No.430 - 'Kırmızı Hat' Aşıldı mı?

-
Aa
+
a
a
a

Demek öyle: “İstanbul şehri, son 10 yılın gördüğü en büyük yağışı alma ihtimaliyle karşı karşıya.” İstanbul Büyükşehir Belediye Başkanı, bu ciddi tehlikeye karşı önemli bir uyarıda bulunuyor. Bir yıl içinde normal olarak görülecek yağış miktarının bazı bölgelere sadece bir saat içinde düşmesi gibi ürkünç bir olasılıktan söz ediyor. Bir “yağmur seferberliği” sözkonusu. Bütün hafta boyunca yağmur yağacağı, insanların – özellikle dere yataklarında evleri bulunan talihsizlerin – eş, dost ve akrabalarının yanına taşınmalarında fayda olduğu bildiriliyor.

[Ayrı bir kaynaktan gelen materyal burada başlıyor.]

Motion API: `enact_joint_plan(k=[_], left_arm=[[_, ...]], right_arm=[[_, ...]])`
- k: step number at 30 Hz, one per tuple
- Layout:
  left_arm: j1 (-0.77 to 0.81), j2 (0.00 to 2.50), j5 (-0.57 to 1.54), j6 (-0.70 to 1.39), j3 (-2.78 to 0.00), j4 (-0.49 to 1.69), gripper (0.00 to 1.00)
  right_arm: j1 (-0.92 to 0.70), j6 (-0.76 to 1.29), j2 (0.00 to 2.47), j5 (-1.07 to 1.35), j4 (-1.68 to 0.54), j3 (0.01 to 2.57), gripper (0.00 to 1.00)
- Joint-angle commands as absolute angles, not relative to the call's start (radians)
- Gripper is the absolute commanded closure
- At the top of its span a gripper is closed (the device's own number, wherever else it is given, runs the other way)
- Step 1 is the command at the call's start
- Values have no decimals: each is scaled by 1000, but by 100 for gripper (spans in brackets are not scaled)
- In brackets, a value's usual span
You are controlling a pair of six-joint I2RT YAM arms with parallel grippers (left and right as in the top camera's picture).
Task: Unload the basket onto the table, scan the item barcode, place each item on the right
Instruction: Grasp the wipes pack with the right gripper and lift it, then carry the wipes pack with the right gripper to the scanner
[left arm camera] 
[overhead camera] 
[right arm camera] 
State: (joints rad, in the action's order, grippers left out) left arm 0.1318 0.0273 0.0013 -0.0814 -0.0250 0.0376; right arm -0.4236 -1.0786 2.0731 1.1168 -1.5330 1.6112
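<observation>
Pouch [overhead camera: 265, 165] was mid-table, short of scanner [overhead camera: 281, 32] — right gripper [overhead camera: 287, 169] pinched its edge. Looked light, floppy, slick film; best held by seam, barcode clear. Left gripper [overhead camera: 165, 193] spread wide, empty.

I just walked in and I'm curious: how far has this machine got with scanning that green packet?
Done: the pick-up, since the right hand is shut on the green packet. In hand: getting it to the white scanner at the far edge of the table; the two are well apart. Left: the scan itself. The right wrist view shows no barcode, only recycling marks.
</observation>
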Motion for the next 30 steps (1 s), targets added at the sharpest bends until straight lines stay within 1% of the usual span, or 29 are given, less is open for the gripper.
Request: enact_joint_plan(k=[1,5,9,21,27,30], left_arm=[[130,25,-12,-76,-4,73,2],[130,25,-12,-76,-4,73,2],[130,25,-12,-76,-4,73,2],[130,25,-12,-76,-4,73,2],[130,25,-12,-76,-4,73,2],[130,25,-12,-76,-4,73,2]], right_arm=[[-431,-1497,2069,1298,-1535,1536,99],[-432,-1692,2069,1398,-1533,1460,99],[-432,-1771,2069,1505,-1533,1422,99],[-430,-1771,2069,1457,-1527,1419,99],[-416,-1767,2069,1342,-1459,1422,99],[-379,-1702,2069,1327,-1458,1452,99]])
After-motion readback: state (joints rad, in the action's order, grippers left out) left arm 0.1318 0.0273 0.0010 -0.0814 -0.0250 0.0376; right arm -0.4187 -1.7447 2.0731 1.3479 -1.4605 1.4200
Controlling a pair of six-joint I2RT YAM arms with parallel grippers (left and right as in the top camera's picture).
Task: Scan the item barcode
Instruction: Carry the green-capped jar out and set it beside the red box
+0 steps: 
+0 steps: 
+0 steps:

Yani, İstanbul’u kötü günler bekliyor.

 

Havana için de öyleydi. Ülkenin son 10 yılda gördüğü en büyük doğa felaketi sayılan Charley tayfunu üç saat içinde kenti yerlebir edip geçti. Küba’nın batı yakasından turistlerle birlikte yerli halktan 200 bin kişiyi başka yerlere nakletmek gerekti. 3 kişi öldü ve büyük maddi tahribat oldu.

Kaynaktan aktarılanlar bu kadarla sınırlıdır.